§ TASK DESCRIPTION: Write out the data below exactly, beginning with the first line and ending once the line that has "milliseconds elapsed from" is written.

§

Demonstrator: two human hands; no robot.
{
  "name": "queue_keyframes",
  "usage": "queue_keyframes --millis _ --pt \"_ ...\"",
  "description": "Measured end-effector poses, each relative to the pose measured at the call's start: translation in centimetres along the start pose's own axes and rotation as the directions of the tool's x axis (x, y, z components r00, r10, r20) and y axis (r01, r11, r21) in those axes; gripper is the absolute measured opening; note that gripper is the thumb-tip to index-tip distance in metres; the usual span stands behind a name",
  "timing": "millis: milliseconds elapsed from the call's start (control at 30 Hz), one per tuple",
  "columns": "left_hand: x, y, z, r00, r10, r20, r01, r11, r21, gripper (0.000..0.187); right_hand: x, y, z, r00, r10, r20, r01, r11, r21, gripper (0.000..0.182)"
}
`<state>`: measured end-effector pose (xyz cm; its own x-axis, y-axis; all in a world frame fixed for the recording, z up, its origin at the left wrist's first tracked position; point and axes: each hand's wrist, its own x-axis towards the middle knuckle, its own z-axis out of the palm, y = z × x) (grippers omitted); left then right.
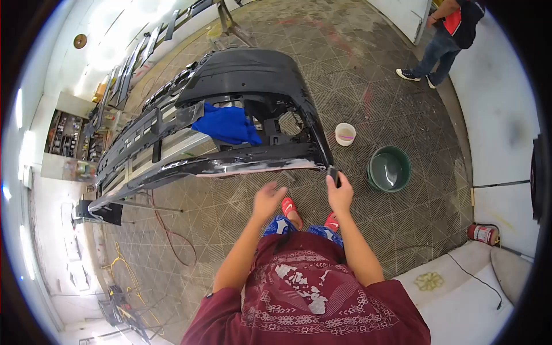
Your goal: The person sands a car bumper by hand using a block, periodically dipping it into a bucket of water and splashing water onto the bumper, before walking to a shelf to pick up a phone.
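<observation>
A black car bumper (230,75) lies across a stand in front of me, with a blue cloth (227,124) draped inside it. My right hand (339,192) holds a small dark sanding block (333,174) against the bumper's near right corner. My left hand (267,198) hovers just below the bumper's lower edge, fingers loosely spread and holding nothing.
A green bucket of water (389,168) and a small white tub (345,134) stand on the tiled floor to the right. Another person (445,40) stands at the far right. A red hose (169,233) trails on the floor at left. A red canister (482,233) lies by a white panel (460,293).
</observation>
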<state>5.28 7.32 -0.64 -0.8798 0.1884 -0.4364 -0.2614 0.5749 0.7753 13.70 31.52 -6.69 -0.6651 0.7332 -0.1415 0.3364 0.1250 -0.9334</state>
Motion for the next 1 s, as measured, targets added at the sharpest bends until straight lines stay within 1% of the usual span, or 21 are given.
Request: queue_keyframes --millis 33,67,100,133,200,300,367,433,500,567,600,633,700,767,800,833,867,900,933,967,1000 --pt "0.1 0.1 -1.5 1.0 0.003 0.011 -0.003 1.0 -0.001 0.058 -0.1 -0.7 0.9 0.999 -0.031 0.008 0.031 1.0 0.002 0.044" --pt "0.2 -0.1 -2.9 1.0 -0.019 -0.014 0.015 0.962 -0.272 0.056 -0.3 -1.3 2.0 0.995 -0.097 0.014 0.097 0.995 0.001 0.043" --pt "0.4 0.2 -3.8 0.998 -0.048 -0.031 0.025 0.851 -0.524 0.055 -0.5 -2.5 3.1 0.986 -0.164 0.019 0.164 0.986 0.0 0.041" --pt "0.5 0.4 -4.5 0.999 -0.045 -0.019 0.028 0.85 -0.526 0.055 -0.8 -3.7 4.0 0.976 -0.214 0.03 0.214 0.977 -0.013 0.04" --pt "0.9 1.1 -5.6 0.996 0.005 0.085 0.063 0.637 -0.769 0.052 -2.0 -6.5 5.6 0.968 -0.242 0.059 0.245 0.968 -0.049 0.041" --pt "2.5 0.6 -5.7 0.978 0.1 0.181 0.087 0.596 -0.798 0.048 -5.3 -10.0 8.3 0.95 -0.309 0.039 0.311 0.936 -0.166 0.039" --pt "3.5 0.6 -5.2 0.979 0.102 0.176 0.087 0.572 -0.815 0.039 -5.2 -10.7 9.1 0.939 -0.342 -0.017 0.331 0.92 -0.211 0.037" --pt "4.3 0.1 -5.2 0.989 0.14 0.056 -0.068 0.747 -0.662 0.031 -2.4 -9.3 9.2 0.946 -0.32 -0.056 0.3 0.927 -0.227 0.035" --pt "4.7 0.0 -5.4 0.983 0.169 0.073 -0.072 0.717 -0.693 0.032 1.1 -7.6 9.1 0.978 -0.177 -0.108 0.136 0.942 -0.306 0.033" --pt "5.7 -0.6 -6.0 0.97 0.216 0.108 -0.113 0.801 -0.588 0.033 0.2 -8.5 9.9 0.985 -0.095 -0.141 0.043 0.941 -0.335 0.034" --pt "7.1 -2.5 -5.9 0.968 0.204 0.144 -0.108 0.863 -0.494 0.035 -1.6 -10.2 10.7 0.965 -0.224 -0.137 0.17 0.931 -0.324 0.034" --pt "7.3 -2.9 -5.9 0.964 0.212 0.159 -0.103 0.854 -0.51 0.035 -4.5 -12.3 11.8 0.927 -0.351 -0.131 0.296 0.901 -0.317 0.034" --pt "7.5 -2.8 -6.2 0.915 0.378 0.143 -0.278 0.845 -0.457 0.035 -7.5 -14.7 13.0 0.921 -0.378 -0.092 0.342 0.899 -0.274 0.035" --pt "7.6 -2.9 -6.3 0.914 0.36 0.187 -0.22 0.827 -0.517 0.036 -3.0 -11.3 11.7 0.965 -0.221 -0.141 0.147 0.901 -0.407 0.035" --pt "7.5 -3.0 -6.0 0.912 0.356 0.205 -0.201 0.822 -0.533 0.036 -0.4 -8.4 10.9 0.982 -0.044 -0.184 -0.036 0.91 -0.412 0.035" --pt "7.5 -3.2 -6.1 0.907 0.356 0.226 -0.186 0.819 -0.543 0.035 1.0 -8.4 10.0 0.978 0.143 -0.152 -0.185 0.93 -0.317 0.035" --pt "8.4 -5.3 -5.6 0.869 0.45 0.206 -0.43 0.893 -0.135 0.035 -0.2 -8.1 10.9 0.968 -0.01 -0.252 -0.088 0.923 -0.376 0.034" --pt "8.8 -5.2 -5.9 0.863 0.463 0.203 -0.438 0.885 -0.157 0.035 -1.3 -7.8 12.4 0.927 -0.185 -0.325 0.02 0.893 -0.45 0.034" --pt "8.9 -4.9 -6.2 0.69 0.709 0.143 -0.723 0.687 0.08 0.035 -3.9 -11.7 13.2 0.941 -0.21 -0.265 0.077 0.896 -0.438 0.033" --pt "9.0 -5.0 -6.4 0.437 0.886 0.153 -0.87 0.373 0.323 0.036 -6.2 -13.2 14.3 0.93 -0.297 -0.216 0.182 0.884 -0.43 0.034" --pt "9.1 -6.0 -6.1 0.454 0.874 0.172 -0.873 0.397 0.285 0.034 -8.0 -15.5 15.0 0.917 -0.349 -0.193 0.23 0.858 -0.459 0.034"
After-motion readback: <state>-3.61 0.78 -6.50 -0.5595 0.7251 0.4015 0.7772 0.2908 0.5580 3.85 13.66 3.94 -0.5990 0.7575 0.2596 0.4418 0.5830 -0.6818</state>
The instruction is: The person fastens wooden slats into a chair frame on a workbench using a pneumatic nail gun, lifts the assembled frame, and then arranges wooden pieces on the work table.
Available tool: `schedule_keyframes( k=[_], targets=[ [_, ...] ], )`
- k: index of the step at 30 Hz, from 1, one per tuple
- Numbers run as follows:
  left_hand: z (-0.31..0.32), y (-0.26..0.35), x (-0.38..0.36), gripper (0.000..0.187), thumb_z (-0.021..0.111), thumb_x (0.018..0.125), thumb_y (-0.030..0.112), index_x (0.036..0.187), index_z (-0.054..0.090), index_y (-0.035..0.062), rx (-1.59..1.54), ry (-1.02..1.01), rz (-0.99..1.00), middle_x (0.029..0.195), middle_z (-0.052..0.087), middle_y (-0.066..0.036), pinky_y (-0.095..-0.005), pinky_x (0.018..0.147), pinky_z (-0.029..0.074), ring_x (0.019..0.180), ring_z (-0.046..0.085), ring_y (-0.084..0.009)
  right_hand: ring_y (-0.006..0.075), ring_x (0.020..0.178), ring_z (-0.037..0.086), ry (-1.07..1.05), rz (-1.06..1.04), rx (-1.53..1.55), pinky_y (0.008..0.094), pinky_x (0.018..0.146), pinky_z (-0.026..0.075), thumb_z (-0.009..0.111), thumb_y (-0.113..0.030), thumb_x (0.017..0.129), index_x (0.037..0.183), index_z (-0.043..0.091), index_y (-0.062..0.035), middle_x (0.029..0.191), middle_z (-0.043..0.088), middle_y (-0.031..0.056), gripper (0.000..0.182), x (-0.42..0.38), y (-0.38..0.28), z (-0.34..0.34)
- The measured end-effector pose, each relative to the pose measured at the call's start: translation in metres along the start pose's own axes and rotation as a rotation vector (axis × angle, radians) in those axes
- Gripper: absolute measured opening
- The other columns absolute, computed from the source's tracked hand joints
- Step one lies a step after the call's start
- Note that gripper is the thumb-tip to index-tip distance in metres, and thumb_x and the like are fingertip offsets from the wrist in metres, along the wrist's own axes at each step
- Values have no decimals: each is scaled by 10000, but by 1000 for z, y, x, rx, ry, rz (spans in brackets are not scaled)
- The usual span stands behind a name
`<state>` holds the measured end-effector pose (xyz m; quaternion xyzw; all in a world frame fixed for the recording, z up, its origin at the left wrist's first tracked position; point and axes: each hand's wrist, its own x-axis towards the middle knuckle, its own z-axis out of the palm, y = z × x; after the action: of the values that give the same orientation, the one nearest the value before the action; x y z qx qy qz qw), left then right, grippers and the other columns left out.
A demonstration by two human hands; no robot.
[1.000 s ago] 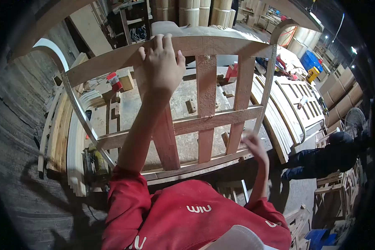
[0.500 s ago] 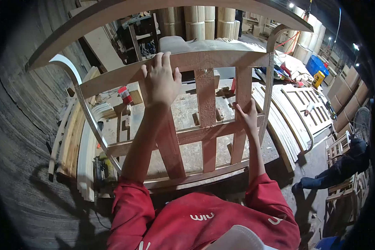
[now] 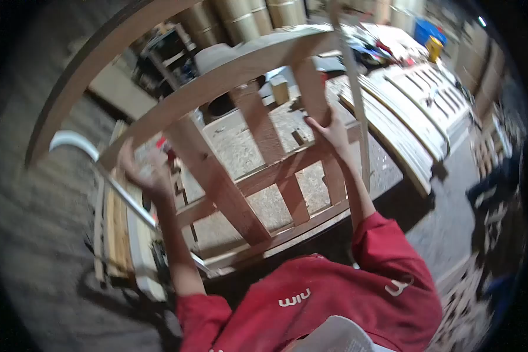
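A wooden slatted frame (image 3: 264, 173) with a curved top rail and upright slats stands tilted in front of me. My right hand (image 3: 331, 135) is closed around the right-hand slat, just above the middle rail, with the thumb on its inner side. Near the left end of the top rail is my left hand (image 3: 149, 170), blurred by motion, its fingers apart beside the rail. A long curved wooden piece (image 3: 82, 70) arches over the upper left of the frame. Beneath the frame lies a worn, dusty work surface (image 3: 229, 138).
Wooden strips (image 3: 123, 234) are stacked at the left. More pale boards (image 3: 387, 126) and a slatted panel (image 3: 434, 94) lie at the right. Bundled round stacks (image 3: 240, 20) stand behind. A blue container (image 3: 428, 32) and a yellow object (image 3: 433, 48) are at the far right.
My left hand has left the middle of the top rail and moved left and down toward its end. The frame appears more tilted in view. My right hand stays on the right slat.
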<state>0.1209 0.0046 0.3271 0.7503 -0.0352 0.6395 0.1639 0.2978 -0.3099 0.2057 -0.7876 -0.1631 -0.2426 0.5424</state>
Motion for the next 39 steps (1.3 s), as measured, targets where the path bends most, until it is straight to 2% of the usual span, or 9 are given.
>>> schedule_keyframes(
  k=[4,5,9,11,17,21,32,36,39],
  targets=[
    [-82,-84,-54,362,541,801,133,1099,391,-9,368,201,-142,1050,437,-164,-374,788,429,949,470,-300,326,844,568,21,103,-40,385,727,449,614,-566,617,1103,441,-33,914,566,207,742,-7,-23,-4],
    [-92,-78,-59,439,407,844,290,1175,357,8,281,200,-758,1106,429,-191,-385,853,379,993,449,-310,328,840,569,14,111,-21,376,739,445,619,-564,620,1103,441,-8,902,565,219,757,-7,-23,-4],
    [-125,-146,-103,656,224,851,536,1236,314,13,-412,-227,-1216,1150,436,-142,-355,921,308,1071,415,-259,345,816,571,33,108,-40,379,739,447,564,-628,624,1092,434,8,851,563,248,801,-9,-26,-6],
    [-112,-87,-86,632,241,842,549,1161,376,21,-402,-91,-1334,1076,476,-135,-328,886,350,988,470,-219,350,810,571,15,156,-13,385,728,452,546,-638,631,1096,425,16,838,565,249,811,-11,-32,-13],
    [-118,12,-62,528,278,841,535,1010,443,62,-209,33,-940,900,511,-93,-282,768,399,811,497,-164,350,823,565,-26,169,-7,399,727,444,555,-572,668,1068,415,19,845,560,254,727,-9,-41,-26],
    [-155,-64,-10,354,376,846,450,817,469,110,-390,-64,-924,621,401,20,-159,384,205,436,276,-33,374,822,560,189,101,87,414,731,439,573,-526,643,1021,452,40,835,560,269,692,-25,-77,-52],
    [-183,30,145,484,406,825,412,1112,506,36,-313,-167,-593,983,570,-62,-190,596,355,789,518,-88,99,756,480,555,84,371,259,671,405,546,-243,805,1002,489,-5,818,544,38,314,-184,-117,-138],
    [-157,87,129,377,475,791,301,1069,553,57,-628,-255,-427,903,588,-35,-186,498,371,695,526,-71,130,868,435,726,227,139,271,743,352,517,-294,807,984,475,-38,919,482,71,313,-284,-99,-184],
    [-135,123,100,298,462,822,175,1099,506,75,-771,-555,-325,974,562,-108,-291,682,458,830,557,-176,145,893,464,842,99,657,269,776,385,475,-82,773,1038,449,-50,952,481,27,268,-378,-46,-202]
  ],
)
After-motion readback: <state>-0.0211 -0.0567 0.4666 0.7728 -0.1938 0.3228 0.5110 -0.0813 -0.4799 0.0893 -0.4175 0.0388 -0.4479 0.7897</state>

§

§ RESPONSE TO THIS TASK:
Demonstrator: two human hands; no robot.
{
  "name": "queue_keyframes",
  "usage": "queue_keyframes --millis _ --pt \"_ ...\"",
  "description": "Measured end-effector poses, each relative to the pose measured at the call's start: translation in centimetres along the start pose's own axes and rotation as the directions of the tool's x axis (x, y, z components r00, r10, r20) and y axis (r01, r11, r21) in those axes; gripper is the absolute measured opening; note that gripper is the thumb-tip to index-tip distance in metres; the usual span stands behind a name",
  "timing": "millis: milliseconds elapsed from the call's start (control at 30 Hz), one per tuple",

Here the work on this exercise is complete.